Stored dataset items
/---

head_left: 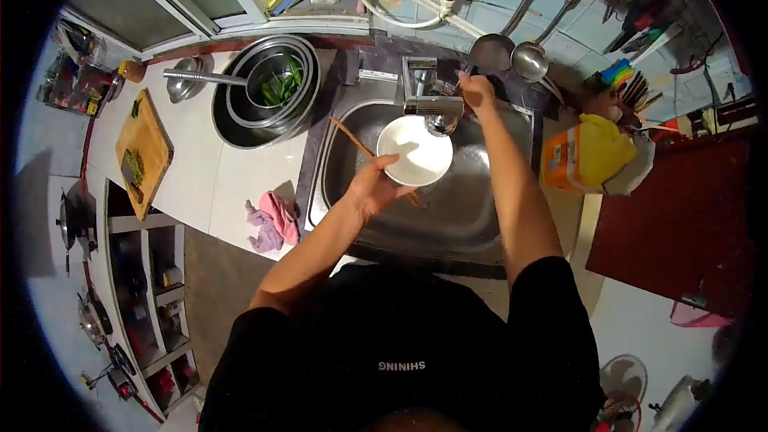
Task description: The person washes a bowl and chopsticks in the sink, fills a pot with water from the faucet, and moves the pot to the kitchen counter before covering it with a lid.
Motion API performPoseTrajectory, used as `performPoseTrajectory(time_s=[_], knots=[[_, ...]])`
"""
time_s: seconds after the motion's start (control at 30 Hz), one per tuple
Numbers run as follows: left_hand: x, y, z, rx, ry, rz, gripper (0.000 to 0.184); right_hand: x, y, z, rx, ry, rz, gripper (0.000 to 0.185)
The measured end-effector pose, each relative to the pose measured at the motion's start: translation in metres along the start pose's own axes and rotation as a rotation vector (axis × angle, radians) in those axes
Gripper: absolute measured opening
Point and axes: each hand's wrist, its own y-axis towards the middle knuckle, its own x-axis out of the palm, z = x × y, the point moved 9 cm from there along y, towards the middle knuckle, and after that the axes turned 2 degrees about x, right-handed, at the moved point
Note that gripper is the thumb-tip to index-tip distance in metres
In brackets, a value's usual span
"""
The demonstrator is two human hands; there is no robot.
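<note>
1. Room: tiled wall (588,32) is rising behind the sink, two ladles (528,62) hanging against it; dark red panel (672,208) is standing at right.
2. Bench (188,168): white top is running along the left, carrying nested pots (309,108), a small pan of green peppers (276,92) inside them, handle pointing left. Wooden board (161,140) is lying further left; pink-and-purple cloth (274,222) is lying near the sink.
3. Sink (476,216): steel basin is sitting below the bowl.
4. Faucet (433,104): chrome, is projecting over the basin toward the person.
5. White bowl (414,148): is sitting over the basin by the spout, mouth facing up; round, no long axis.
6. Hands: left hand (373,186) is grasping the bowl, thumb at the rim. Right hand (478,94) is curling at the faucet's right side; can't tell if it's gripping.
7. Brown stick (350,134): long axis is running far-left to near-right, partly hidden by left hand and bowl.
</note>
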Motion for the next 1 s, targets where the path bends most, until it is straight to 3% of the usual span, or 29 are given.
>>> performPoseTrajectory(time_s=[0.03, 0.07, 0.13, 0.17, 0.23, 0.3, 0.37, 0.43, 0.47, 0.57, 0.6, 0.7, 0.73, 0.83, 0.87, 0.9, 0.97, 1.0], knots=[[0.002, 0.002, 0.001, 0.000, -0.006, 0.005, 0.052, -0.009, -0.011, 0.004, 0.044, 0.072, -0.015, 0.040], [0.002, 0.002, 0.005, 0.022, 0.051, 0.044, 0.052, -0.024, -0.036, -0.007, -0.101, 0.030, 0.063, 0.033], [0.002, 0.006, 0.012, 0.085, 0.131, 0.071, 0.052, -0.055, -0.098, -0.030, -0.105, 0.056, 0.204, 0.027], [0.001, 0.008, 0.015, 0.117, 0.171, 0.087, 0.051, -0.065, -0.135, -0.053, -0.124, 0.017, 0.165, 0.019], [-0.023, 0.034, 0.009, 0.099, 0.209, 0.121, 0.050, -0.055, -0.194, -0.092, -0.492, 0.109, 0.205, 0.011], [-0.035, 0.054, -0.001, 0.093, 0.186, 0.073, 0.049, -0.032, -0.241, -0.137, -0.763, -0.002, 0.022, 0.014], [-0.012, 0.037, 0.008, 0.116, 0.343, 0.034, 0.045, 0.000, -0.245, -0.117, -0.918, -0.155, -0.051, 0.015], [-0.001, 0.032, 0.016, 0.156, 0.494, -0.032, 0.037, 0.001, -0.235, -0.106, -0.955, -0.190, 0.023, 0.014], [0.001, 0.029, 0.017, 0.185, 0.435, -0.006, 0.049, 0.001, -0.233, -0.102, -0.975, -0.208, 0.055, 0.014], [0.005, 0.044, -0.004, 0.278, 0.070, -0.214, 0.052, 0.028, -0.218, -0.116, -0.134, -0.167, -0.103, 0.012], [-0.008, 0.053, -0.013, 0.229, 0.037, -0.161, 0.054, 0.029, -0.217, -0.122, -0.040, -0.234, -0.176, 0.012], [-0.014, 0.034, 0.013, 0.184, 0.282, -0.193, 0.054, 0.034, -0.233, -0.116, -0.894, -0.153, 0.082, 0.014], [-0.006, 0.022, 0.025, 0.229, 0.361, -0.189, 0.050, 0.022, -0.236, -0.110, -1.042, -0.217, 0.091, 0.016], [-0.030, 0.056, 0.010, 0.286, 0.295, -0.125, 0.045, 0.036, -0.228, -0.113, -0.795, -0.106, 0.095, 0.018], [-0.037, 0.067, 0.000, 0.382, 0.094, -0.035, 0.044, 0.033, -0.222, -0.134, -0.479, -0.193, -0.067, 0.019], [-0.053, 0.101, -0.026, 0.252, -0.110, -0.184, 0.046, 0.052, -0.221, -0.128, -0.344, -0.278, -0.117, 0.021], [-0.063, 0.103, -0.031, 0.035, -0.190, -0.249, 0.046, 0.057, -0.233, -0.124, -0.696, -0.142, 0.156, 0.022], [-0.060, 0.086, -0.015, 0.096, -0.015, -0.164, 0.045, 0.053, -0.237, -0.120, -0.874, -0.197, 0.102, 0.022]])
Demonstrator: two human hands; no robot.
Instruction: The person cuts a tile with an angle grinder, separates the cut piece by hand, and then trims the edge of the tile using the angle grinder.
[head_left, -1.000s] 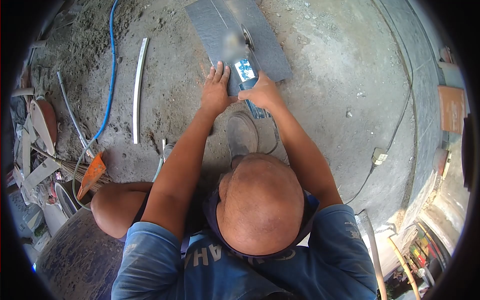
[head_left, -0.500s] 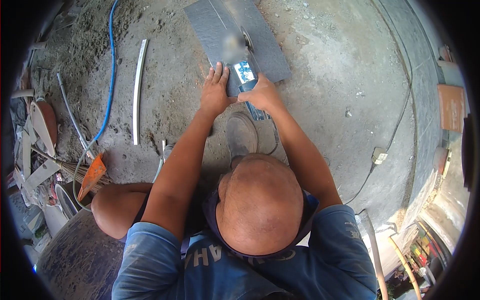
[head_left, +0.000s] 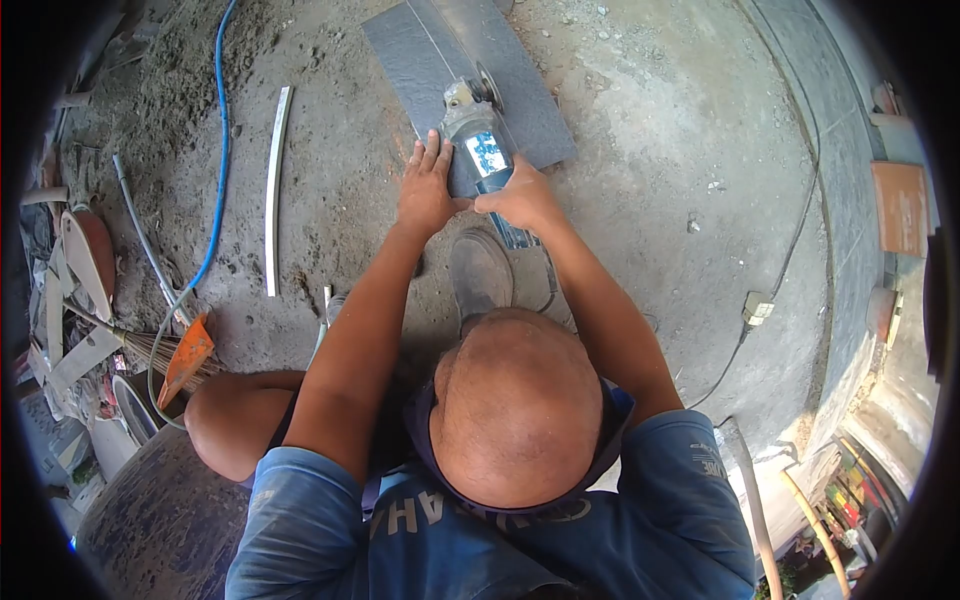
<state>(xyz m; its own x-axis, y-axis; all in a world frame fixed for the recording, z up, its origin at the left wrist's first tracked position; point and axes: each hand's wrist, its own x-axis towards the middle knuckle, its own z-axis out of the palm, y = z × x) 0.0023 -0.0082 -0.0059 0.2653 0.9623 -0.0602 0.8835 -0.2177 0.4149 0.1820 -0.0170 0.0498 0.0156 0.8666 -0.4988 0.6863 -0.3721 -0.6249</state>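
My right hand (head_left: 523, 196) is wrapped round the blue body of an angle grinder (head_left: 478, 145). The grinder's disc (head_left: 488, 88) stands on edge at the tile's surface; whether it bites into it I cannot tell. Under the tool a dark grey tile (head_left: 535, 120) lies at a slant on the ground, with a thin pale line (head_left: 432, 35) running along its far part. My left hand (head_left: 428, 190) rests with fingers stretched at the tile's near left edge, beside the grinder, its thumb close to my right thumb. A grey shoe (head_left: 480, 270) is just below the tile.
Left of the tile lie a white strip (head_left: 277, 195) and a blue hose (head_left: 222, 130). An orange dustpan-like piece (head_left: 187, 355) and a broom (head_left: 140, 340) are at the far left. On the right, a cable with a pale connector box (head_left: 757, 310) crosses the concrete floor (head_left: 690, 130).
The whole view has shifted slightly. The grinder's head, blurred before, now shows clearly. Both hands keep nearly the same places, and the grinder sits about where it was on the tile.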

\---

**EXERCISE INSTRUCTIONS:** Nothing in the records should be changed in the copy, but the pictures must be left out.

**WRITTEN RESPONSE:**
head_left: 
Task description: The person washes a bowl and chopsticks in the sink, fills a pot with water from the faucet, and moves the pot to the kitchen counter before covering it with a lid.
Motion API performPoseTrajectory, used as `performPoseTrajectory(time_s=[_], knots=[[_, ...]])`
"""
time_s: seconds after the motion's start (control at 30 Hz), one per tuple
Numbers run as follows: left_hand: x, y, z, rx, ry, rz, gripper (0.000 to 0.184); right_hand: x, y, z, rx, ry, rz, gripper (0.000 to 0.185)
The measured end-effector pose, each relative to the pose measured at the motion's start: translation in metres along the start pose's own axes and rotation as a rotation vector (axis × angle, radians) in those axes
Gripper: absolute measured opening
Point and axes: each hand's wrist, its own y-axis towards the middle knuckle, its own x-axis out of the palm, z = x × y, the point moved 9 cm from there along y, towards the middle knuckle, and after that the axes turned 2 degrees about x, right-handed, at the moved point
Note that gripper is the thumb-tip to index-tip distance in metres
In brackets, a value's usual span
"""
The demonstrator is two human hands; there is no robot.
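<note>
1. Room: tiled wall (588,32) is rising behind the sink, two ladles (528,62) hanging against it; dark red panel (672,208) is standing at right.
2. Bench (188,168): white top is running along the left, carrying nested pots (309,108), a small pan of green peppers (276,92) inside them, handle pointing left. Wooden board (161,140) is lying further left; pink-and-purple cloth (274,222) is lying near the sink.
3. Sink (476,216): steel basin is sitting below the bowl.
4. Faucet (433,104): chrome, is projecting over the basin toward the person.
5. White bowl (414,148): is sitting over the basin by the spout, mouth facing up; round, no long axis.
6. Hands: left hand (373,186) is grasping the bowl, thumb at the rim. Right hand (478,94) is curling at the faucet's right side; can't tell if it's gripping.
7. Brown stick (350,134): long axis is running far-left to near-right, partly hidden by left hand and bowl.
</note>
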Motion for the next 1 s, targets where the path bends most, until it is straight to 3% of the usual span, or 29 are given.
>>> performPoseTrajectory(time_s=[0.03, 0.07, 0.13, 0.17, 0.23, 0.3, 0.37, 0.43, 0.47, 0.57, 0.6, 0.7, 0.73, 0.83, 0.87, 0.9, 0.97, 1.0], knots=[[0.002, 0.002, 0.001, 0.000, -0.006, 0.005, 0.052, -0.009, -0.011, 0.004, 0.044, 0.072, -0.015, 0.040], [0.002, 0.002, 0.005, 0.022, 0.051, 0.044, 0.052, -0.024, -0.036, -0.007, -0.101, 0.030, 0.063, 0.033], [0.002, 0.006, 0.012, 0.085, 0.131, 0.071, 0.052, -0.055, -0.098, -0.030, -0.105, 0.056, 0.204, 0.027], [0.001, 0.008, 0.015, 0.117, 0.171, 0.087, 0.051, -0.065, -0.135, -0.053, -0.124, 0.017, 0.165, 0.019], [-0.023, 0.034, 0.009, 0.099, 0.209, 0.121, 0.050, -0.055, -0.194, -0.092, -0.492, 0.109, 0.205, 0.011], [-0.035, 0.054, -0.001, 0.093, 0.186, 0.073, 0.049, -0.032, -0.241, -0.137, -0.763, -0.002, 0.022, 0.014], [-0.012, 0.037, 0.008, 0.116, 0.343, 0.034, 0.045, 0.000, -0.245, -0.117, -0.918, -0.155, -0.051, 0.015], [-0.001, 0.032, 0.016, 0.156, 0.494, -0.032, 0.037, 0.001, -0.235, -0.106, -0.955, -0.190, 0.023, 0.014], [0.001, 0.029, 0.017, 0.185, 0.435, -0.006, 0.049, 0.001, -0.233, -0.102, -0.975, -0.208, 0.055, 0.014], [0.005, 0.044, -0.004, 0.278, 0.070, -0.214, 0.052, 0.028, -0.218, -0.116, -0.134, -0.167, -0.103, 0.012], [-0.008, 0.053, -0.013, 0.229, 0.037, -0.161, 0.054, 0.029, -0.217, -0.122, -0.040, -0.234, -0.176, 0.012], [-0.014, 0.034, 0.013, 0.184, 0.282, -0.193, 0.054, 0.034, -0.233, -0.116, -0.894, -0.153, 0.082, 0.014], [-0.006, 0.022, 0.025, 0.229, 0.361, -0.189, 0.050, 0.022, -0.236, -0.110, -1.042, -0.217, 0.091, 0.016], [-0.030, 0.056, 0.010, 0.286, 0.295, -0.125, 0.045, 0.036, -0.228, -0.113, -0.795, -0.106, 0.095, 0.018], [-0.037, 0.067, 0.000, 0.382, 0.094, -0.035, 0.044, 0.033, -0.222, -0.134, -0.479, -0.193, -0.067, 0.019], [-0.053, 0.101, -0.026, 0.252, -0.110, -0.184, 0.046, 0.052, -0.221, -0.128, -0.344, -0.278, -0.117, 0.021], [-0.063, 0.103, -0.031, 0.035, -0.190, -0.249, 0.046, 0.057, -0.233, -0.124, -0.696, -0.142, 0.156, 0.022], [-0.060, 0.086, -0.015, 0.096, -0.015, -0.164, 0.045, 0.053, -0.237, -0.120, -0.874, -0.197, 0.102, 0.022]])
Demonstrator: two human hands; no robot.
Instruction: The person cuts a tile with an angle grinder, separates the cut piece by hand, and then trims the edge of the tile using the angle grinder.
[head_left, -1.000s] 
[head_left, -0.500s] 
[head_left, +0.000s] 
<state>(xyz m; its own x-axis, y-axis; all in a world frame fixed for the recording, z up, its origin at the left wrist's first tracked position; point and axes: each hand's wrist, its own x-axis towards the middle knuckle, its own z-axis out of the palm, y = z × x) 0.0023 -0.0082 -0.0059 0.2653 0.9623 -0.0602 0.8835 -0.2177 0.4149 0.1820 -0.0170 0.0498 0.0156 0.8666 -0.4988 0.6863 -0.3721 -0.6249</state>
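My right hand (head_left: 523, 196) is wrapped round the blue body of an angle grinder (head_left: 478, 145). The grinder's disc (head_left: 488, 88) stands on edge at the tile's surface; whether it bites into it I cannot tell. Under the tool a dark grey tile (head_left: 535, 120) lies at a slant on the ground, with a thin pale line (head_left: 432, 35) running along its far part. My left hand (head_left: 428, 190) rests with fingers stretched at the tile's near left edge, beside the grinder, its thumb close to my right thumb. A grey shoe (head_left: 480, 270) is just below the tile.
Left of the tile lie a white strip (head_left: 277, 195) and a blue hose (head_left: 222, 130). An orange dustpan-like piece (head_left: 187, 355) and a broom (head_left: 140, 340) are at the far left. On the right, a cable with a pale connector box (head_left: 757, 310) crosses the concrete floor (head_left: 690, 130).
The whole view has shifted slightly. The grinder's head, blurred before, now shows clearly. Both hands keep nearly the same places, and the grinder sits about where it was on the tile.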

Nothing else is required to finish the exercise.